What you write should be an exact copy of the material, from its first line through the line containing "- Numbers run".

=== Section Start ===

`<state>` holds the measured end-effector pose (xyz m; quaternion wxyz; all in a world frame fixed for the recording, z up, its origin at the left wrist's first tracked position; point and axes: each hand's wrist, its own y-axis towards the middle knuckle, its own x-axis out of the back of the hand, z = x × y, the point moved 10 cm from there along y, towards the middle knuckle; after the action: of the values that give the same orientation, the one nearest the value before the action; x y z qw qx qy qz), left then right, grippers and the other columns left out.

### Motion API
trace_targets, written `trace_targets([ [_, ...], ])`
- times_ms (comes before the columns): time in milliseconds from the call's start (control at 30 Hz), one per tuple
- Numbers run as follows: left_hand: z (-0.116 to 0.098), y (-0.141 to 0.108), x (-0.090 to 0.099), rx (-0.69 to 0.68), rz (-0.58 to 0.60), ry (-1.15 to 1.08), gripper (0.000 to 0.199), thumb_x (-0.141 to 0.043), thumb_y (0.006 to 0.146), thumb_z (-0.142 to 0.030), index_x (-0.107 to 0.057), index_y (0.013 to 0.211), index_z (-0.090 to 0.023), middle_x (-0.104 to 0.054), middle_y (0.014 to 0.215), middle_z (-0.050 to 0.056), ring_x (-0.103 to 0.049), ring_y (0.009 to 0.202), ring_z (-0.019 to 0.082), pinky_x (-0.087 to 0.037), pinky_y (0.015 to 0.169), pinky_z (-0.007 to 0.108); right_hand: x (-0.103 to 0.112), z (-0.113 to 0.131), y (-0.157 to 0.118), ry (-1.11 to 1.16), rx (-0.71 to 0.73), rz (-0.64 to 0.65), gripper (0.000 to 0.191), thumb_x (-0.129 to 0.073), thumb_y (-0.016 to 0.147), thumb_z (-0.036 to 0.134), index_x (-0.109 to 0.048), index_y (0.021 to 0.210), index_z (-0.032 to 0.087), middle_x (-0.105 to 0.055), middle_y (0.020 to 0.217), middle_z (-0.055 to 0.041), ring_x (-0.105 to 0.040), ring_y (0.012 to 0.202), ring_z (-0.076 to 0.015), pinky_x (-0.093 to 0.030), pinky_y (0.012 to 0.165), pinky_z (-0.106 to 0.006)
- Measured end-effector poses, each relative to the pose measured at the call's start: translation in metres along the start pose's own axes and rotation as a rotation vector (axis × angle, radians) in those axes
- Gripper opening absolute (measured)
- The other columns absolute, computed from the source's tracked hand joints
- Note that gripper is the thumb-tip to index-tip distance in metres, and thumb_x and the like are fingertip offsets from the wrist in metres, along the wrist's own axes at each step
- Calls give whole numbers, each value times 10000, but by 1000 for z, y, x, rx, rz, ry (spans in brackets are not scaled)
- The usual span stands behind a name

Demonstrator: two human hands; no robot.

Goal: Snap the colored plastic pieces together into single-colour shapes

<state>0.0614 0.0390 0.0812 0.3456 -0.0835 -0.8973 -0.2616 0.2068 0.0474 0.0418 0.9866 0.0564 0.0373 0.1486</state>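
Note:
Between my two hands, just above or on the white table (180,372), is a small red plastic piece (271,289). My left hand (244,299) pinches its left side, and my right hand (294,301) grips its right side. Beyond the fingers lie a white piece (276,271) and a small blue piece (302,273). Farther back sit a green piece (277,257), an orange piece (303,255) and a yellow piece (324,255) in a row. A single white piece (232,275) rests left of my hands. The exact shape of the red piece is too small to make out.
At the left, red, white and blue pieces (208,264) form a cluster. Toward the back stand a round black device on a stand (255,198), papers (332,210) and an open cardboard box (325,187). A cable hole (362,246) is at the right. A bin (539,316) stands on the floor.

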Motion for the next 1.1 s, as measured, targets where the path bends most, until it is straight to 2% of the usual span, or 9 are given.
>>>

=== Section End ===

**WRITTEN SOLUTION**
`<state>` holds the measured end-effector pose (xyz m; quaternion wxyz; all in a world frame fixed for the recording, z up, its origin at the left wrist's first tracked position; point and axes: each hand's wrist, its own y-axis towards the middle knuckle, its own x-axis out of the back of the hand, z = x × y, the point moved 10 cm from there along y, towards the middle knuckle; after the action: of the values that give the same orientation, the one nearest the value before the action; x y z qw qx qy qz), left then right, grippers and the other columns left out.

### Motion API
trace_targets, written `trace_targets([ [_, ...], ])`
- times_ms (comes before the columns): time in milliseconds from the call's start (control at 30 Hz), one per tuple
- Numbers run as follows: left_hand: z (-0.116 to 0.098), y (-0.141 to 0.108), x (-0.090 to 0.099), rx (-0.69 to 0.68), rz (-0.58 to 0.60), ry (-1.15 to 1.08), gripper (0.000 to 0.199), thumb_x (-0.141 to 0.043), thumb_y (0.006 to 0.146), thumb_z (-0.142 to 0.030), index_x (-0.107 to 0.057), index_y (0.013 to 0.211), index_z (-0.090 to 0.023), middle_x (-0.104 to 0.054), middle_y (0.014 to 0.215), middle_z (-0.050 to 0.056), ring_x (-0.103 to 0.049), ring_y (0.009 to 0.202), ring_z (-0.019 to 0.082), pinky_x (-0.087 to 0.037), pinky_y (0.015 to 0.169), pinky_z (-0.007 to 0.108); right_hand: x (-0.103 to 0.112), z (-0.113 to 0.131), y (-0.157 to 0.118), ry (-1.11 to 1.16), rx (-0.71 to 0.73), rz (-0.64 to 0.65), gripper (0.000 to 0.191), thumb_x (-0.129 to 0.073), thumb_y (-0.016 to 0.147), thumb_z (-0.036 to 0.134), index_x (-0.109 to 0.048), index_y (0.021 to 0.210), index_z (-0.032 to 0.087), middle_x (-0.105 to 0.055), middle_y (0.020 to 0.217), middle_z (-0.055 to 0.041), ring_x (-0.105 to 0.040), ring_y (0.012 to 0.202), ring_z (-0.076 to 0.015), pinky_x (-0.093 to 0.030), pinky_y (0.012 to 0.165), pinky_z (-0.106 to 0.006)

The output is complete as shown.